Task directions:
Without the images, repeat every line of the listing verbatim.

Supplied data:
▼▼▼
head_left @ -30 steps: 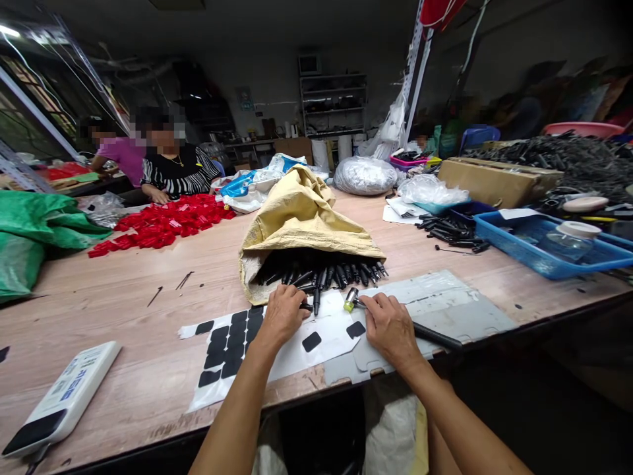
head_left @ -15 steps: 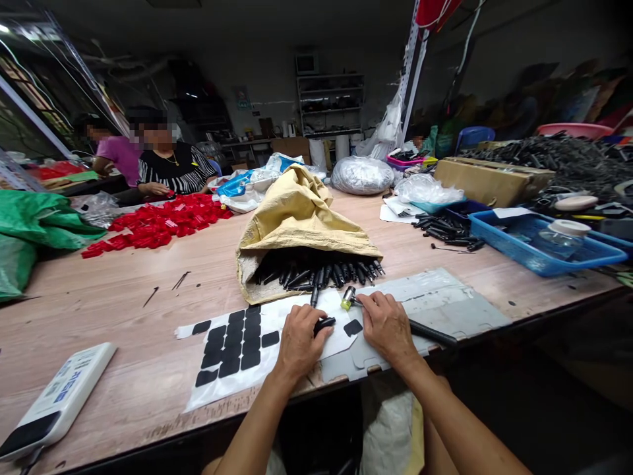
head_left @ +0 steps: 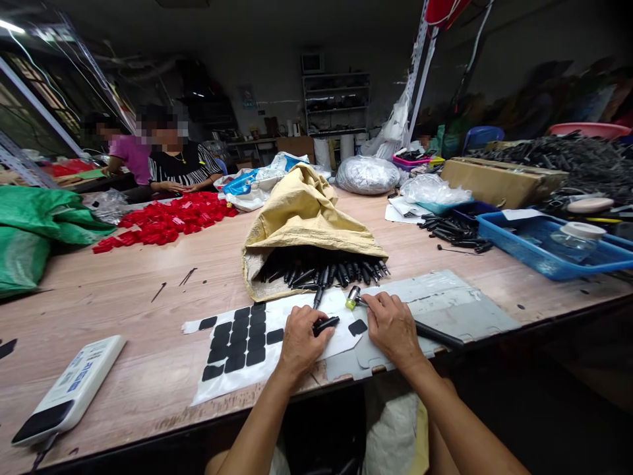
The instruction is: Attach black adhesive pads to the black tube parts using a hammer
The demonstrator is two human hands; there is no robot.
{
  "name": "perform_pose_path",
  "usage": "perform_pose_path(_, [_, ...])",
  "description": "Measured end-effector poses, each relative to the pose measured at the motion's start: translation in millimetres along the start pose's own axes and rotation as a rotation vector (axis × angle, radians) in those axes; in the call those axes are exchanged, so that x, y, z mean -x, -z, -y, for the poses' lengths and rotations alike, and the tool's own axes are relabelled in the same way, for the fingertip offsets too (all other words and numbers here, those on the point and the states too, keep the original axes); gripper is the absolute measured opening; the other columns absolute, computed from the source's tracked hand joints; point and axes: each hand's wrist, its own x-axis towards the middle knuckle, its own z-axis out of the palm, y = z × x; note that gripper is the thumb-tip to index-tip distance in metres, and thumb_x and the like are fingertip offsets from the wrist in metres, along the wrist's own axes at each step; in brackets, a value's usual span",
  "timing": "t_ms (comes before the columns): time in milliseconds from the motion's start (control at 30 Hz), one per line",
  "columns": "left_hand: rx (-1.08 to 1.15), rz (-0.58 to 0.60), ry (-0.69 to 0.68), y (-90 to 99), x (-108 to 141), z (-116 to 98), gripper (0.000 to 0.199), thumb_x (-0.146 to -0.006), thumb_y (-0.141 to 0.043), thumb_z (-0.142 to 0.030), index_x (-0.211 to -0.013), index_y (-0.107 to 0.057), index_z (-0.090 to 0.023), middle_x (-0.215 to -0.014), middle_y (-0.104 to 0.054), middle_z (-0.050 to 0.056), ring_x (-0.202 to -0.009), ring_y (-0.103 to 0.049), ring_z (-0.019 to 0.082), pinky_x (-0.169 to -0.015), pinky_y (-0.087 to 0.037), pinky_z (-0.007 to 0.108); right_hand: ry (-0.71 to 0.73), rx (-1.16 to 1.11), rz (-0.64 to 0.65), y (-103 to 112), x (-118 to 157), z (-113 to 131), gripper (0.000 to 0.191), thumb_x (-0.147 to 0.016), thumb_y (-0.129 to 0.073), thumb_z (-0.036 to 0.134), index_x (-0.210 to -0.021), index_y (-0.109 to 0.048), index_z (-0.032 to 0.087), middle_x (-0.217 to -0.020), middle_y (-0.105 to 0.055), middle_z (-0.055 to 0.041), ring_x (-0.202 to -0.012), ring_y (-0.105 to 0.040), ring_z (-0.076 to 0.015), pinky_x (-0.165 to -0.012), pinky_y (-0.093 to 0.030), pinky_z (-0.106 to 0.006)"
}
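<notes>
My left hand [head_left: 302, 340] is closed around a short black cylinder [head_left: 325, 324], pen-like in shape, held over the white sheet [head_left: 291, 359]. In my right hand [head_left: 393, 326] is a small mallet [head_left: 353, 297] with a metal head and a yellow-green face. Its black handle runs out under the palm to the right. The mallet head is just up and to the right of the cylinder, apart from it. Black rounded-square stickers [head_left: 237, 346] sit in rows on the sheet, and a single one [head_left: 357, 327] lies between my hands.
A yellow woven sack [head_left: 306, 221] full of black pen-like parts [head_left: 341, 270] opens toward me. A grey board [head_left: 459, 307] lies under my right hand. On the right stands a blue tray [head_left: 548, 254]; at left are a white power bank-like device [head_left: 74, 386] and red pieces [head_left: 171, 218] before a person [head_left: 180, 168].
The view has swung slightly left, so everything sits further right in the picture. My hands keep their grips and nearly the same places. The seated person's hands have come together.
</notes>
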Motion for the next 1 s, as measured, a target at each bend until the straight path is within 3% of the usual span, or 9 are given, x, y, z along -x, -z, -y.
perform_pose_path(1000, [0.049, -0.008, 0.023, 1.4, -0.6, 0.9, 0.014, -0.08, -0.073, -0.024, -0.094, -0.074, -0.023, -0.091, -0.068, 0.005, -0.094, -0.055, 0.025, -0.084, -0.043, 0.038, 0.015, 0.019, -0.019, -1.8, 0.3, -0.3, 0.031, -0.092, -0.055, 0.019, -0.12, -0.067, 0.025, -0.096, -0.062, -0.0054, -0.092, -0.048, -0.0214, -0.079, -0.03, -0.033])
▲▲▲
Your solution:
head_left @ -30 steps: 
head_left @ -15 steps: 
head_left @ +0 steps: 
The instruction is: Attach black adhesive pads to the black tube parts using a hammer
The demonstrator is two human hands; there is no robot.
{
  "name": "perform_pose_path",
  "usage": "perform_pose_path(_, [_, ...])",
  "description": "Measured end-effector poses, each relative to the pose measured at the motion's start: translation in millimetres along the start pose's own axes and rotation as a rotation vector (axis × angle, radians) in those axes; in the call those axes are exchanged, so that x, y, z mean -x, -z, -y, for the poses' lengths and rotations alike, and the tool's own axes are relabelled in the same way, for the fingertip offsets too (all other words and numbers here, those on the point and the states too, keep the original axes); gripper is the absolute measured opening; the other columns absolute, computed from the source's tracked hand joints; point and axes: each hand's wrist, its own x-axis towards the middle knuckle, its own z-axis out of the palm, y = z × x; note that gripper is the thumb-tip to index-tip distance in metres, and thumb_x and the like are fingertip offsets from the wrist in metres, along the wrist's own axes at each step; in brackets, a value's usual span",
  "timing": "t_ms (comes before the columns): time in milliseconds from the motion's start (control at 30 Hz), one per line",
  "columns": "left_hand: rx (-1.08 to 1.15), rz (-0.58 to 0.60), ry (-0.69 to 0.68), y (-90 to 99), x (-108 to 141), z (-116 to 98), gripper (0.000 to 0.199), thumb_x (-0.146 to -0.006), thumb_y (-0.141 to 0.043), thumb_z (-0.142 to 0.030), index_x (-0.211 to -0.013), index_y (-0.107 to 0.057), index_z (-0.090 to 0.023), middle_x (-0.215 to -0.014), middle_y (-0.104 to 0.054), middle_z (-0.050 to 0.056), ring_x (-0.202 to -0.009), ring_y (-0.103 to 0.049), ring_z (-0.019 to 0.082), pinky_x (-0.169 to -0.015), pinky_y (-0.087 to 0.037), pinky_z (-0.007 to 0.108); right_hand: ry (-0.71 to 0.73), rx (-1.16 to 1.11), rz (-0.64 to 0.65), y (-103 to 112), x (-118 to 157), z (-113 to 131), gripper (0.000 to 0.191), thumb_x (-0.147 to 0.016), thumb_y (-0.129 to 0.073), thumb_z (-0.036 to 0.134), index_x (-0.210 to -0.021), index_y (-0.109 to 0.048), index_z (-0.032 to 0.087), middle_x (-0.217 to -0.020), middle_y (-0.105 to 0.055), middle_z (-0.055 to 0.041), ring_x (-0.202 to -0.012), ring_y (-0.105 to 0.040), ring_z (-0.076 to 0.015), pinky_x (-0.165 to -0.012), pinky_y (-0.093 to 0.030), pinky_z (-0.106 to 0.006)"
}
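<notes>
My left hand [head_left: 302, 340] is closed around a short black cylinder [head_left: 325, 324], pen-like in shape, held over the white sheet [head_left: 291, 359]. In my right hand [head_left: 393, 326] is a small mallet [head_left: 353, 297] with a metal head and a yellow-green face. Its black handle runs out under the palm to the right. The mallet head is just up and to the right of the cylinder, apart from it. Black rounded-square stickers [head_left: 237, 346] sit in rows on the sheet, and a single one [head_left: 357, 327] lies between my hands.
A yellow woven sack [head_left: 306, 221] full of black pen-like parts [head_left: 341, 270] opens toward me. A grey board [head_left: 459, 307] lies under my right hand. On the right stands a blue tray [head_left: 548, 254]; at left are a white power bank-like device [head_left: 74, 386] and red pieces [head_left: 171, 218] before a person [head_left: 180, 168].
The view has swung slightly left, so everything sits further right in the picture. My hands keep their grips and nearly the same places. The seated person's hands have come together.
</notes>
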Motion for the next 1 s, as measured, a target at each bend until the straight path is within 3% of the usual span, or 9 are given, x, y, z along -x, -z, -y.
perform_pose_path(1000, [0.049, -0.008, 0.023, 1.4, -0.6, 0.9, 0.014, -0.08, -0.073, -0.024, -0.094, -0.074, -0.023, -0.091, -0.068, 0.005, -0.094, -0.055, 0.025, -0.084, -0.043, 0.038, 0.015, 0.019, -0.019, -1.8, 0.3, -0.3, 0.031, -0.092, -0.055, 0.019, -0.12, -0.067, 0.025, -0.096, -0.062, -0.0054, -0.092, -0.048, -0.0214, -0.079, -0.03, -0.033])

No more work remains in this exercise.